┌─ EXCERPTED RECORDS
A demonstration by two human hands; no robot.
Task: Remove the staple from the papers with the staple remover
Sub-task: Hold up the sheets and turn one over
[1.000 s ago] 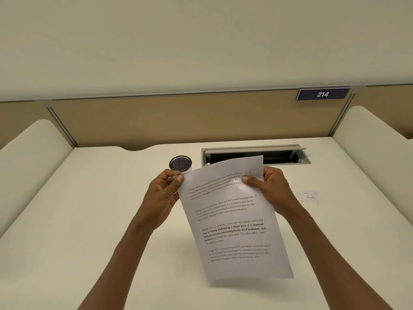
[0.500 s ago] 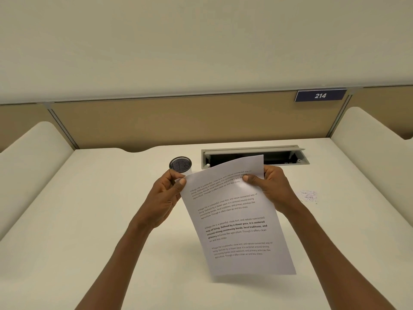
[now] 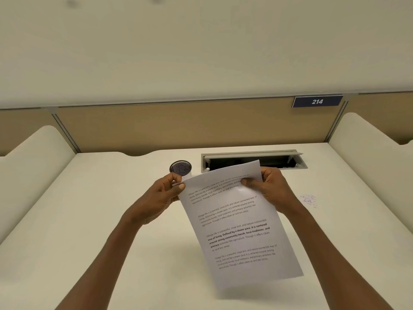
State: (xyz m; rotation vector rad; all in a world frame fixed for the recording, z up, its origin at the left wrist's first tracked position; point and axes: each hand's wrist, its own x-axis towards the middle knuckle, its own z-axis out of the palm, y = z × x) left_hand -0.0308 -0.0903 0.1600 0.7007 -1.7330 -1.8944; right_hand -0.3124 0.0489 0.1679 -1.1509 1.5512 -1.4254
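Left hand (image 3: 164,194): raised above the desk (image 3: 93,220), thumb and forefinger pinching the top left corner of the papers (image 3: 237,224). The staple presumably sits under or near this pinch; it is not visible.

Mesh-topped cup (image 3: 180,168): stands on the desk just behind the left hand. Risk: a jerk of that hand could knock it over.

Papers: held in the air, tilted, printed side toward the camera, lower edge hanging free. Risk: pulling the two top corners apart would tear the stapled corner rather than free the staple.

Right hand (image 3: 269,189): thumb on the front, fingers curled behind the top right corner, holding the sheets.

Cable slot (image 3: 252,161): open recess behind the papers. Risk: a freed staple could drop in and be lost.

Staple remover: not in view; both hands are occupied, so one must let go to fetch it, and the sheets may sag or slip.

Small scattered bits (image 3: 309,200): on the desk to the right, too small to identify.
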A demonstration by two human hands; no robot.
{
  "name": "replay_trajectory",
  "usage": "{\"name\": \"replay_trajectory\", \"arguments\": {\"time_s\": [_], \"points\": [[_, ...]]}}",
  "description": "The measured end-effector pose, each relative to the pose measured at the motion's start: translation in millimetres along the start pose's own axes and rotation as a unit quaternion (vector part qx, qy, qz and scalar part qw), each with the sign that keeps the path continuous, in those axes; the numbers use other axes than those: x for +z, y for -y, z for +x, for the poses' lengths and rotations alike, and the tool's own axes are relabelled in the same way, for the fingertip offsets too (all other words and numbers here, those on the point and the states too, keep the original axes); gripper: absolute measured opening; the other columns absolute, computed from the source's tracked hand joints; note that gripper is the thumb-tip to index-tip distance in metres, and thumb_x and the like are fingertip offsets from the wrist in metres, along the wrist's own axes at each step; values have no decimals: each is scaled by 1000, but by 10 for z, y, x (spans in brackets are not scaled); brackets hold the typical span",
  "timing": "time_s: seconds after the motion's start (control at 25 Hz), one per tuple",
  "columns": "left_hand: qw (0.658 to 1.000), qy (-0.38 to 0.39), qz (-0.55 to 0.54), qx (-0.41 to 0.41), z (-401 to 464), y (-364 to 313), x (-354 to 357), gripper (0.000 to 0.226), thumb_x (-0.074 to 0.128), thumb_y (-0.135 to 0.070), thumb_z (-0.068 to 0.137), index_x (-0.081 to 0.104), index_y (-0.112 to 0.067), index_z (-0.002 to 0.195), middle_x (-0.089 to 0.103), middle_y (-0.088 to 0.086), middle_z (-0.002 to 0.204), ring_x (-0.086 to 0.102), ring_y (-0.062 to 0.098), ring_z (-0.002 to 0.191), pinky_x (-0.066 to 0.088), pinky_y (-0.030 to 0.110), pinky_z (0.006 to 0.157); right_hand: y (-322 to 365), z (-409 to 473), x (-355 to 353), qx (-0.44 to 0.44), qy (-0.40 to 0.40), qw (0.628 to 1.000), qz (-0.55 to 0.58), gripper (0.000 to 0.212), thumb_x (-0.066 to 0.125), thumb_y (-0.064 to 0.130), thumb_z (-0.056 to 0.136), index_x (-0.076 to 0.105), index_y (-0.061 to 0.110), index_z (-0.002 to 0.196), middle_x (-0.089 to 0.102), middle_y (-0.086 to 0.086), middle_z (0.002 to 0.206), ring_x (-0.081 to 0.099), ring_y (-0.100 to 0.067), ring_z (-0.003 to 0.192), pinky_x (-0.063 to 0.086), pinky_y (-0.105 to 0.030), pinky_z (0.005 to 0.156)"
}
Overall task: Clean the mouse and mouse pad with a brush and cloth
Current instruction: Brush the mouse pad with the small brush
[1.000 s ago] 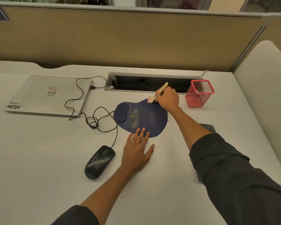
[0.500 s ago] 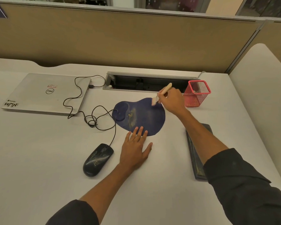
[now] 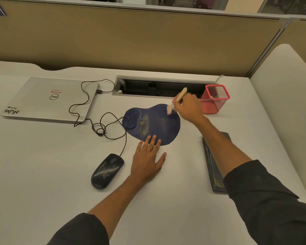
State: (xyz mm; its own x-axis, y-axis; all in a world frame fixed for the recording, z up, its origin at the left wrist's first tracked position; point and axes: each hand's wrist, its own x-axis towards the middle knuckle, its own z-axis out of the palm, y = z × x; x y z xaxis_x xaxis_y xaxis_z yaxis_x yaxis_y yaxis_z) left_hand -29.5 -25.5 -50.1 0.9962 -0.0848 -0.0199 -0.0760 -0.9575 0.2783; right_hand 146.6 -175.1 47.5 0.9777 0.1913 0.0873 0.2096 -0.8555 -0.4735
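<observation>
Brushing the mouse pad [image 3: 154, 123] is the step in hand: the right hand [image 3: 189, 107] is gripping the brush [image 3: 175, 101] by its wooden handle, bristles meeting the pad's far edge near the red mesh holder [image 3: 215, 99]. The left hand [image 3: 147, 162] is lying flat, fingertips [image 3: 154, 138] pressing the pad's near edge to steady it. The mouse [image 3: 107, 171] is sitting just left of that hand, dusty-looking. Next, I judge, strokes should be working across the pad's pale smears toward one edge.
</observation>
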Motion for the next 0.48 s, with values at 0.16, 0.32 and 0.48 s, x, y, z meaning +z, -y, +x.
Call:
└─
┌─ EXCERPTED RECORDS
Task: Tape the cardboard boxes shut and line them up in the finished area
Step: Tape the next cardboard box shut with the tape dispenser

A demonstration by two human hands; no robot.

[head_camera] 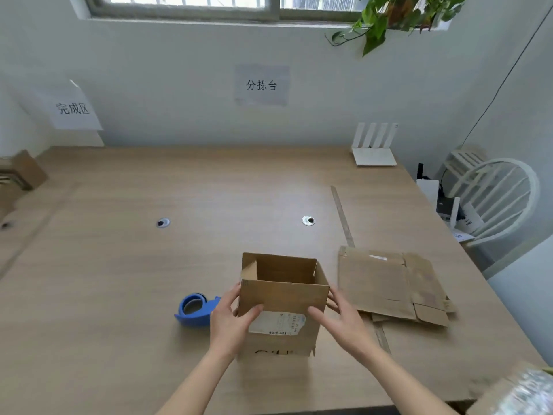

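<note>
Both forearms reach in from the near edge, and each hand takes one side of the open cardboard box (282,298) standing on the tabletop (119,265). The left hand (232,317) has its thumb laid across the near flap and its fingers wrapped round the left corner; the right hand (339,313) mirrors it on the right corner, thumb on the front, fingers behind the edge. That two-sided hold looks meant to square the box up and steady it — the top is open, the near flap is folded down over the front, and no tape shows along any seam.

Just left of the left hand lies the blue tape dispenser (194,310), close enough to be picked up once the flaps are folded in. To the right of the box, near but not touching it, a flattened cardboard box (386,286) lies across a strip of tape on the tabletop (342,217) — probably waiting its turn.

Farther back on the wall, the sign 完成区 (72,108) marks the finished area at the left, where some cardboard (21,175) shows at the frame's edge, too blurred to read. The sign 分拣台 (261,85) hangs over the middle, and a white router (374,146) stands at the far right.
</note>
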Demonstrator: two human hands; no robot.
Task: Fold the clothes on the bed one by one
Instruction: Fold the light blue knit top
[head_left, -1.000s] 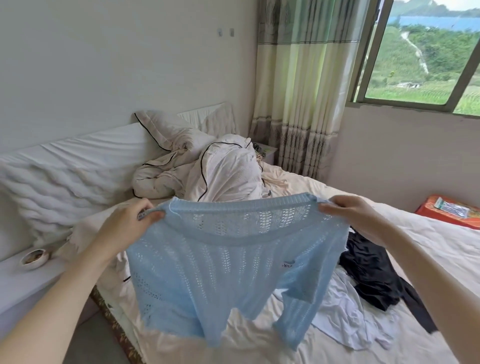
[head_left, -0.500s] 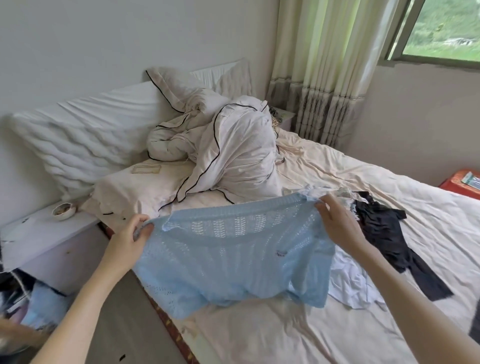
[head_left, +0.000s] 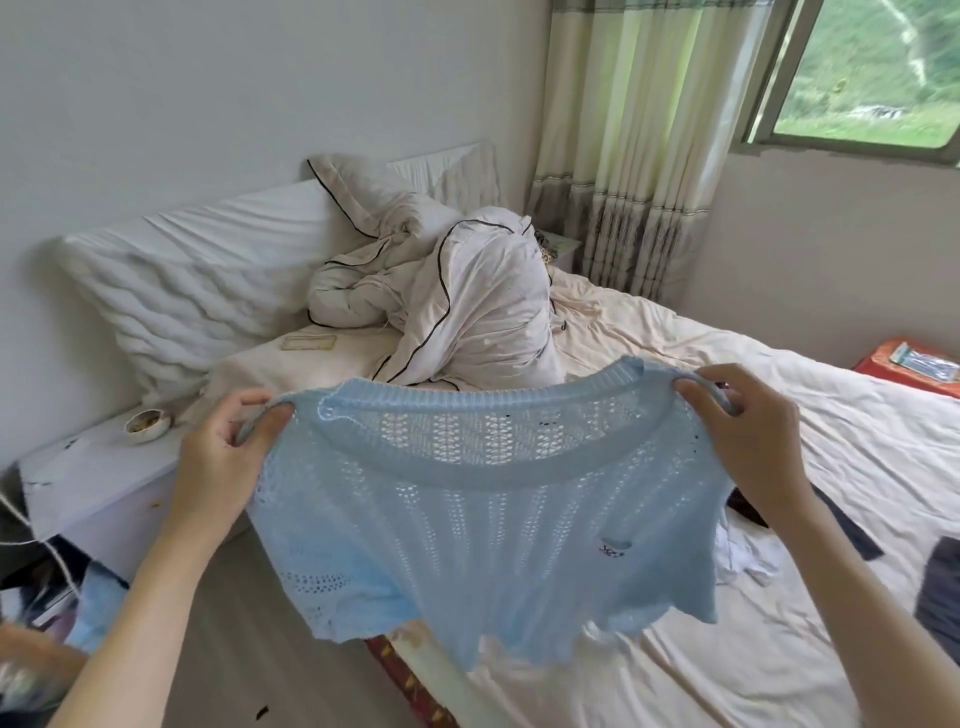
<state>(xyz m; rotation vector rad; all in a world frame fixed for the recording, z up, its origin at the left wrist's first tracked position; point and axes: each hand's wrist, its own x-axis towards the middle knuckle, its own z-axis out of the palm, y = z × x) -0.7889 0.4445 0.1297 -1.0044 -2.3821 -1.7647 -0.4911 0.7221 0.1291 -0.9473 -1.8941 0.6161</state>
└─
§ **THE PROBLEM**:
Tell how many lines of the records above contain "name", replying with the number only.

§ **EXERCISE SOLUTION**:
2